La saga malheureuse de la Samir devrait connaître son épilogue le 21 juillet prochain, à moins que le Tribunal prolonge encore le délai de continuité de l’activité pour la 13ème fois depuis le 21 mars 2016. Et d’ici là, l’unique raffineur du Royaume, qui a été mis en liquidation définitive, devra avoir trouvé un repreneur, faute de quoi ses différents actifs seront vendus séparément. Hicham El Moussaoui, professeur HDR à l’Université Sultan Moulay Slimane de Beni Mellal, fait le point sur ce dossier brûlant qui constitue la plus grande faillite de l’histoire économique du Maroc.


Challenge : Le 18 juillet prochain, la SAMIR devra avoir trouvé un repreneur, faute de quoi elle sera vendue à la découpe. Pensez-vous vraiment que quelqu’un voudra la racheter ?

Hicham El Moussaoui : Depuis le lancement de sa liquidation en mars 2016, tout le monde caressait l’idée que La Samir soit rachetée par un repreneur privé ou du moins un tour de table composé à la fois d’acteurs publics et privés marocains et étrangers. Malheureusement, et à moins d’un coup de théâtre, force est de constater que la tendance est à la vente à la découpe. Ainsi, et malgré l’intérêt de plusieurs investisseurs étrangers, de mon point de vue, il me semble peu vraisemblable que La Samir puisse être rachetée par un repreneur pour les raisons suivantes : D’abord, parce qu’aucun repreneur rationnel n’accepterait de racheter une société dont la valeur totale des actifs (21,6 MM DH) correspond à peine à la moitié de ses dettes (43 MM DH). Ensuite, la procédure de liquidation en vigueur n’est pas propice car elle accule les repreneurs potentiels à formuler une offre incluant l’ensemble des actifs de La Samir, y compris celles qui ne relèvent pas de leur métier, sans oublier les exigences élevées de la reprise concernant le montant des garanties (le dépôt d’une caution de 10% du montant global du potentiel de rachat de la Samir), la continuité d’exploitation, le maintien des employés.
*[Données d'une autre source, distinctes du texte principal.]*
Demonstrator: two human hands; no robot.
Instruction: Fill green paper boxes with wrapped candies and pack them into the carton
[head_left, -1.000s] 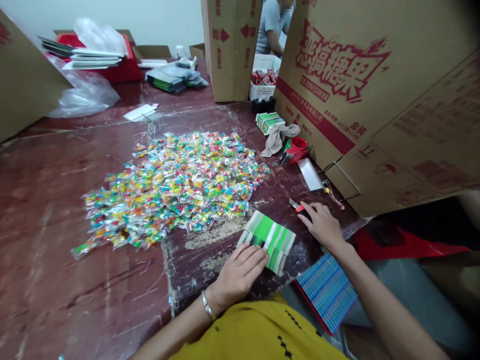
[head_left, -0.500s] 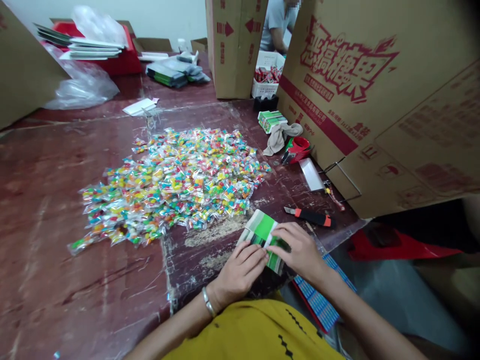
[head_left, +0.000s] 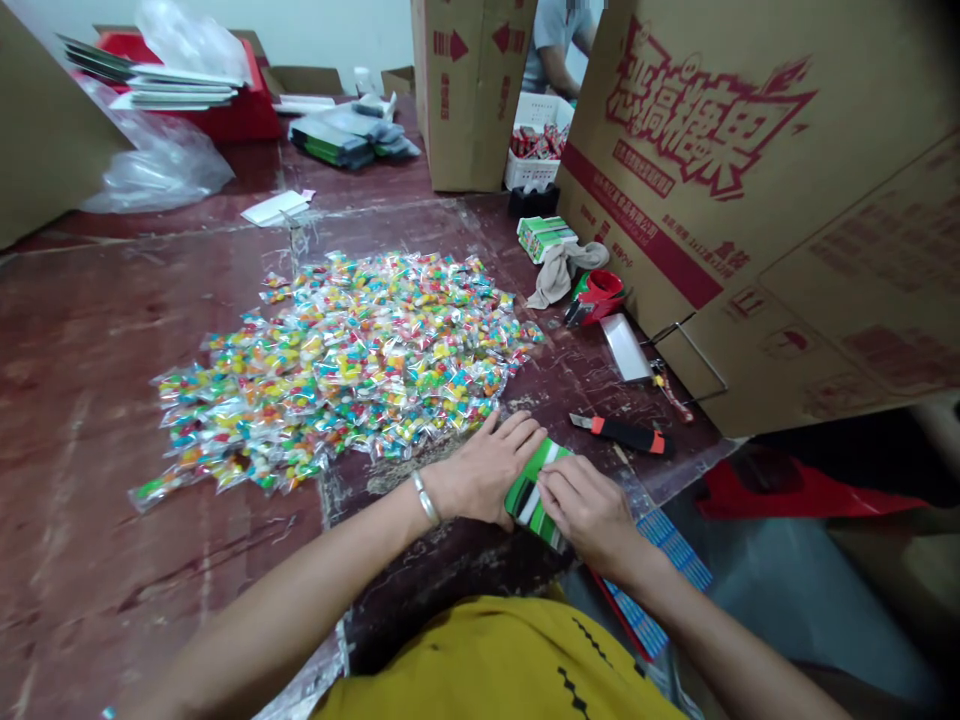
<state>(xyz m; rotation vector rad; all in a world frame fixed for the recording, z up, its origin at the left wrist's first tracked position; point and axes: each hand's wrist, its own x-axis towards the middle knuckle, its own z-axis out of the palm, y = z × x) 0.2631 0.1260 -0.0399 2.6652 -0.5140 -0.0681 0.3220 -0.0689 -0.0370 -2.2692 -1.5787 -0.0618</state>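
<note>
A small green and white cardboard box [head_left: 536,508] lies at the near edge of the table, between my two hands. My left hand [head_left: 487,470] grips its left side, fingers reaching over the far end and the thumb near the bottom. Curled fingers of my right hand [head_left: 589,510] pinch the box's right side near a white strip; the fingertips partly cover it. Beyond the hands spreads a heap of clear candy packets [head_left: 352,370] filled with many-coloured pieces. A utility knife [head_left: 630,434] with its blade out rests to the right of the box.
A large carton [head_left: 690,200] stands at the right, and another carton [head_left: 472,100] at the back. Near them lie a green box [head_left: 546,238], a grey cloth [head_left: 559,275] and a red tape roll [head_left: 600,290]. Behind, a person [head_left: 555,50] is partly visible near a white basket [head_left: 521,172].
My left hand has shifted from the box's near side to its far left side. My right hand stays at the right side, its fingers now more curled. A flap seen at the far end is now covered.
</note>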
Enfin, le manque de visibilité en raison de l’absence de vision stratégique de la part du gouvernement concernant ce secteur d’activité, et surtout les déclarations de certains officiels comme le ministre de l’Energie et des Mines ne sont pas là pour encourager et rassurer les repreneurs potentiels. Le juge-commissaire réclame des garanties aux candidats, ces derniers exigent des garanties au gouvernement qui fait la sourde oreille.

Pour toutes ces raisons, il n’y a eu aucune vente, ni les actifs ni la raffinerie en tant que telle ni les participations de la Samir. La manière dont la liquidation est menée y est également pour quelque chose. Juste pour rappel, le premier syndic a été déjà remplacé par un nouveau qui, à son tour, a été déjà averti deux fois par le juge-commissaire, ce qui prouve l’inefficacité du processus.

Est-ce à dire que le seul scénario plausible est la vente à la découpe ?

Même la vente à la découpe connaît des réticences, notamment de la part des créanciers comme La Banque populaire, les salariés, la Douane, BB Energy, etc. Mais disons que c’est l’option la plus plausible, et la décision finale reviendra au juge-commissaire Abderrafii Bouhamria. Ceci dit, entre la vente à la découpe et la cession à un tiers (soit privé soit une société mixte), il existe deux autres scénarios possibles : soit la transformation de la dette en participation au capital, soit carrément la renationalisation. Dans ce premier scénario, il est possible que la Douane négocie avec les autres créanciers pour convenir d’un accord de transformation des créances en participation au capital, quitte après à se retirer en réalisant une plus-value. Cela débouchera sur la création d’une société mixte regroupant tous les actionnaires. Dans le second scénario, l’Etat récupère tous les actifs de La Samir pour une réappropriation nationale de l’activité du raffinage. Toutefois, ces deux scénarios ont du plomb dans l’aile. Le premier car la douane cherche prioritairement à récupérer sa dette de 13 milliards de DH, et donc elle n’est pas intéressée par la conversion de sa créance en part de capital. La renationalisation est une option qui a peu de chance d’être suivie car, d’une part, cela renierait l’orientation idéologique de l’économie marocaine (reprise des privatisations), et d’autre part, une telle opération est en contradiction avec l’assainissement des finances publiques et la stabilisation des équilibres macroéconomiques, notamment la réduction de la dette publique déjà dans le rouge. Sans parler du fait que la renationalisation viendrait à faire payer les pots cassés aux contribuables marocains. On en revient au même point : jusqu’à présent, et sauf « miracle » de dernière minute, il ne semble pas que le gouvernement actuel soit dans la posture de vouloir sauver La Samir. D’où la question légitime : le gouvernement est-il impuissant face aux lobbies pétroliers, ce qui explique son inertie dans ce dossier ?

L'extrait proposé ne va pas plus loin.